## Subtask 2 - Polarization type classification

Multi-label classification to identify the target of polarization as one of the following categories: Gender/Sexual, Political, Religious, Racial/Ethnic, or Other.
For this task we will load the data for subtask 2.

## Imports

In [1]:
import pandas as pd

from sklearn.metrics import recall_score, precision_score, f1_score
import numpy as np

import torch

from sklearn.metrics import f1_score

from transformers import (
    AutoTokenizer,
    AutoConfig,
    AutoModelForSequenceClassification,
    Trainer,
    TrainingArguments,
    DataCollatorWithPadding
)
from torch.utils.data import Dataset

In [None]:
import random
import numpy as np
import torch

SEED = 42

# Python
random.seed(SEED)

# Numpy
np.random.seed(SEED)

# PyTorch (CPU)
torch.manual_seed(SEED)

# PyTorch (GPU)
torch.cuda.manual_seed(SEED)
torch.cuda.manual_seed_all(SEED)  # if you have multiple GPUs

# Ensure deterministic behavior
torch.backends.cudnn.deterministic = True
torch.backends.cudnn.benchmark = False

In [2]:
import wandb

# Disable wandb logging for this script
wandb.init(mode="disabled")

## Data Import

The training data consists of a short text and binary labels

The data is structured as a CSV file with the following fields:
- id: a unique identifier for the sample
- text: a sentence or short text
- polarization:  1 text is polarized, 0 text is not polarized

The data is in all three subtask folders the same but only containing the labels for the specific task.

In [3]:
# Load the training and validation data for subtask 1

train = pd.read_csv('subtask2/train/eng.csv')
# train_plus = pd.read_csv('english_data.csv')
train_plus = pd.read_csv('eng_BT_full.csv')
# dev = pd.read_csv('dev/swa.csv')
# val = pd.read_csv('train/swa.csv')
train.head()

Unnamed: 0,id,text,political,racial/ethnic,religious,gender/sexual,other
0,eng_973938b90b0ff5d87d35a582f83f5c89,is defending imperialism in the dnd chat,0,0,0,0,0
1,eng_07dfd4600426caca6e2c5883fcbea9ea,Still playing with this.

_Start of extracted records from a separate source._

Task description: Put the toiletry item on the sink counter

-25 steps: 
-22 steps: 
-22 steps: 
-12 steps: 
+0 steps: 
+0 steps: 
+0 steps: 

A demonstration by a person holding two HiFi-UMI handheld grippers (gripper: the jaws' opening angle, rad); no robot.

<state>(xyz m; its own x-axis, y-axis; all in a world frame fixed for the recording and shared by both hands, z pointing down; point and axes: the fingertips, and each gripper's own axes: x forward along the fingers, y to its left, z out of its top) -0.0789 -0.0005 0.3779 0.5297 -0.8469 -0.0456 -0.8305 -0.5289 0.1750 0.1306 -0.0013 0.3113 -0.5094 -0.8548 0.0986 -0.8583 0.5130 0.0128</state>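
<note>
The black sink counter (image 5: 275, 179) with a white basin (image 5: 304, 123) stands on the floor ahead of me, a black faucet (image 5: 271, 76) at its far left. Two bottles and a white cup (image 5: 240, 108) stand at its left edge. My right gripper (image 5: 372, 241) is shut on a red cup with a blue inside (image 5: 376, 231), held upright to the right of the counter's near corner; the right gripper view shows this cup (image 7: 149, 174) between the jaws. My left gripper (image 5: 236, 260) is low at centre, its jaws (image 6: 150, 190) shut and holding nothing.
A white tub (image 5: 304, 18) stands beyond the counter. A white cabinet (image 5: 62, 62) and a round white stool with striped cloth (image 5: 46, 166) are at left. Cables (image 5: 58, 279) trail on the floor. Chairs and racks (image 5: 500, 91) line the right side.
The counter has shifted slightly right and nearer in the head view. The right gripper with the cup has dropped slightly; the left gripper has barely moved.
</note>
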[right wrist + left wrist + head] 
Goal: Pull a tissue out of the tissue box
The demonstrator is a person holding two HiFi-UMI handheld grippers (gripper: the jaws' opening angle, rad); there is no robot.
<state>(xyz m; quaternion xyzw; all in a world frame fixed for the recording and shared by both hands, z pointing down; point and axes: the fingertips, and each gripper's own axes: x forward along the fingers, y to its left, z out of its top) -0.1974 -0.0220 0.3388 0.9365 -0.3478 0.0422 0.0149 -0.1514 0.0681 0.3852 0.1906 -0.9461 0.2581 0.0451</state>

I am now following Ra...,0,0,0,0,0
2,eng_f14519ff2302b6cd47712073f13bc461,.senate.gov Theres 3 groups out there Republic...,0,0,0,0,0
3,eng_e48b7e7542faafa544ac57b64bc80daf,"""ABC MD, David Anderson, said the additional f...",0,0,0,0,0
4,eng_7c581fb77bce8033aeba3d6dbd6273eb,"""bad people"" I have some conservative values s...",0,0,0,0,0


In [4]:
train_plus.head()

Unnamed: 0,id,text,political,racial/ethnic,religious,gender/sexual,other,back_translated
0,eng_973938b90b0ff5d87d35a582f83f5c89,is defending imperialism in the dnd chat,0,0,0,0,0,defends imperialism in the dnd cat
1,eng_07dfd4600426caca6e2c5883fcbea9ea,Still playing with this. I am now following Ra...,0,0,0,0,0,I'm Rachel Maddie from msnbc.
2,eng_f14519ff2302b6cd47712073f13bc461,.senate.gov Theres 3 groups out there Republic...,0,0,0,0,0,".senate.gov Theres 3 groups there Republicans,..."
3,eng_e48b7e7542faafa544ac57b64bc80daf,"""ABC MD, David Anderson, said the additional f...",0,0,0,0,0,"""Continuing investment in ABC is essential to ..."
4,eng_7c581fb77bce8033aeba3d6dbd6273eb,"""bad people"" I have some conservative values s...",0,0,0,0,0,I have conservative values and that makes me o...


# Dataset
-  Create a pytorch class for handling data
-  Wrapping the raw texts and labels into a format that Huggingface’s Trainer can use for training and evaluation

In [5]:
# Fix the dataset class by inheriting from torch.utils.data.Dataset
class PolarizationDataset(torch.utils.data.Dataset):
  def __init__(self,texts,labels,tokenizer,max_length =128):
    self.texts=texts
    self.labels=labels
    self.tokenizer= tokenizer
    self.max_length = max_length # Store max_length

  def __len__(self):
    return len(self.texts)

  def __getitem__(self, idx):
        text = self.texts[idx]
        label = self.labels[idx]
        encoding = self.tokenizer(text, truncation=True, padding=False, max_length=self.max_length, return_tensors='pt')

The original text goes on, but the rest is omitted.